Like require.js, one of its properties is that it does not introduce any new "global" symbols, but unlike JS, s2 has no global scope which is directly writable to from script code1, which means that even storing Require into a global symbol can be trickier than it sounds ;). (One approach is suggested later on the chapter.)

Incidentally, this model of resource loading is a perfect fit for cwal/s2's lifetime model and garbage collector, ensuring optimal lifetimes for loaded resources (in particular, non-cached resources).

Require is comprised of a single s2 script and a set of conventions:

  1. Clients use import() (or equivalent2) to load the require.s2 script. The (callable) object returned by that script is the Require loader, so clients should store it somewhere (in a const/var or property).

  2. Ideally, require.s2 lives in its own directory, under which loadable extensions are placed. This structure allows require.s2, including its extensions, to be easily copied between source trees (yes, i do that). This documentation refers to that directory (whatever directory it gets import()'ed from) as Require's "home" directory, and it gets set as the "home" property of the Require object.

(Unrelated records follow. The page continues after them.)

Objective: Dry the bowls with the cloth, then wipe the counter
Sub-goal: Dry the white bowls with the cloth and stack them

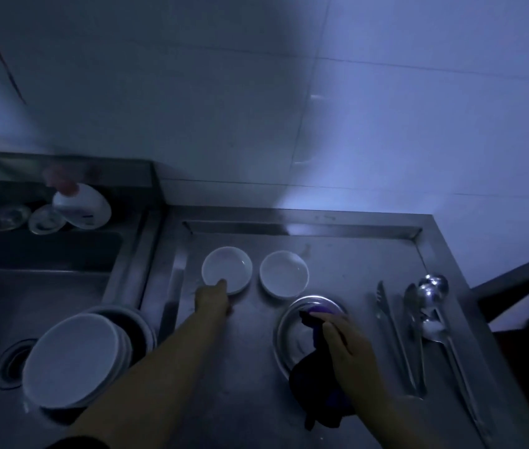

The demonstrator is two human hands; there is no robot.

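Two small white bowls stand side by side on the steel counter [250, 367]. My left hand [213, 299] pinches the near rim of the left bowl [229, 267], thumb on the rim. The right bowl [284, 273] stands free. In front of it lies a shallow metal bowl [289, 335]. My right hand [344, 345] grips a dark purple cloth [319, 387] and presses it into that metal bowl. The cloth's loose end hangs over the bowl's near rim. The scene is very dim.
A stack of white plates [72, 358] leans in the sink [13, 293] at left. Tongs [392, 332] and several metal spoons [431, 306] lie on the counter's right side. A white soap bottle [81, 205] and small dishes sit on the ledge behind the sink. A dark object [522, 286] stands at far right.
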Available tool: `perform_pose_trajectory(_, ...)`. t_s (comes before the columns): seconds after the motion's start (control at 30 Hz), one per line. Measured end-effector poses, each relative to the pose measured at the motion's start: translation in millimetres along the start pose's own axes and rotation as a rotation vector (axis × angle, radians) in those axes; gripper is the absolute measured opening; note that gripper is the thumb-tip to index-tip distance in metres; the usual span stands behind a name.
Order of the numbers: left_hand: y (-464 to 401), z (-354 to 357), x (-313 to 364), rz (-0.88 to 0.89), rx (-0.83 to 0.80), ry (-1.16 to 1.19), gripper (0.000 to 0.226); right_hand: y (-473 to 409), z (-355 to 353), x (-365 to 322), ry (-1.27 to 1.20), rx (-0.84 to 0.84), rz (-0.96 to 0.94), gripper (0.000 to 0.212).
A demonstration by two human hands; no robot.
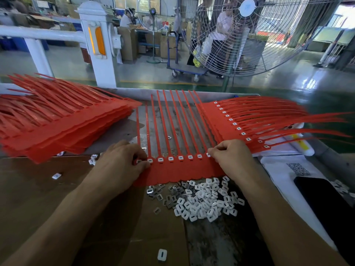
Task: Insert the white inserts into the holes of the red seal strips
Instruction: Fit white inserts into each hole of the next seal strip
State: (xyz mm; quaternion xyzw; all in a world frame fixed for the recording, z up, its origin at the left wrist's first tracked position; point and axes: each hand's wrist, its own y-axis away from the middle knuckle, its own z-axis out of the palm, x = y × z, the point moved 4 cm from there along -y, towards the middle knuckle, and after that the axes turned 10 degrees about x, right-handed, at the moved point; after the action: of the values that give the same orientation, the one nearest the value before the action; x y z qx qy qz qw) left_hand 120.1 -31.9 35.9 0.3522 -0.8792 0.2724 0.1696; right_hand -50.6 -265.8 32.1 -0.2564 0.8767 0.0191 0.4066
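Note:
A red sheet of joined seal strips (180,172) lies across the table in front of me, its tails pointing away. White inserts (170,159) sit in a row of holes along it. My left hand (123,164) grips the sheet's left end, thumb and fingers curled at the leftmost holes. My right hand (233,158) pinches a white insert (208,155) at the rightmost hole. A heap of loose white inserts (203,200) lies just below the sheet, between my forearms.
A stack of red strip sheets (63,123) fans out at the left, and another stack with inserts fitted (240,121) at the right. Stray inserts (162,255) dot the brown cardboard (38,189). A black phone (326,200) and white bag lie at the right. A large fan (247,33) stands beyond the table.

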Motion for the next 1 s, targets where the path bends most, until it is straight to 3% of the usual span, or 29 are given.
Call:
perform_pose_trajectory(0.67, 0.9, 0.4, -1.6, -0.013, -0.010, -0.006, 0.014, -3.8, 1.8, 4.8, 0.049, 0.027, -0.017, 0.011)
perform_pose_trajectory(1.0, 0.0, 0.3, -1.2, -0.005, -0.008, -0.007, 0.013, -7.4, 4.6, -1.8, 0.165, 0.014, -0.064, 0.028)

  3. When loaded, Require adds its home directory to its default search path. The intention (not requirement) is that shared Require-loaded files will be placed there, using subdirectories for organization. The current directory (".") is always added as the first search path, but clients are of course free to modify that.

Loading and Basic Usage

It's really easy:

const R = import('require.d/require.s2');
R(['module1', 'module2'],
  function( m1, m2 ){
    // … m1 and m2 are the results of import()'ing
    //  the files module1 resp. module2 …
  });

The first argument is a list of modules to load. The second argument is a function to call after loading them. The function is passed one argument for each entry in the list, the value of which is the value from loading the given module. In the above example, Require would look for two files, named module1.s2 and module2.s2, using a configurable search path (with configurable extensions, as well). If found, it uses import() to read the files and stores each one's result in the corresponding index of a result list. If Require is passed a function, that result list becomes the arguments for the call to that function, otherwise Require returns the list to the caller. If loading of any given resource fails, an exception is thrown. Thus when the callback is called resp. the list of modules is returned, all the requested modules (and any modules they load) are guaranteed to have been loaded.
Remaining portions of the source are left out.